### Brief
The full listing, excluding its pictures, should be printed exactly as it stands.

= = =

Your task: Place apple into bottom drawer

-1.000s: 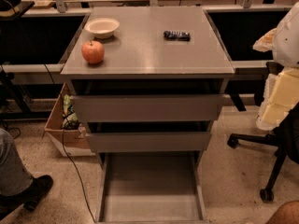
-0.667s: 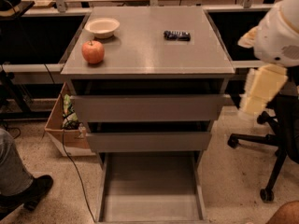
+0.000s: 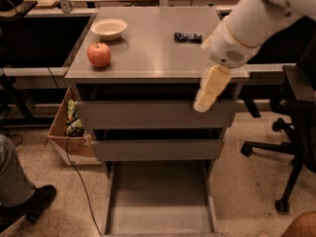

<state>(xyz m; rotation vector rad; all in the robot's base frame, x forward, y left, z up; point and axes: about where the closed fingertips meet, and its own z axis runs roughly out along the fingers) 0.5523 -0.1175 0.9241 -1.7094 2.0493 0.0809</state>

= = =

### Result below
Your task: Place apple into bottom drawer

-1.000s: 
-0.667s: 
+0.000s: 

<state>(xyz m; rotation vector rad; all in the robot's base frame, x forward, y left, z up; point and axes: about where the closed fingertips meet, and its own z axis runs roughly out along the fingers) 0.5523 -0.1175 0.9241 -1.7094 2.0493 0.0809</state>

No further output is given for this exercise.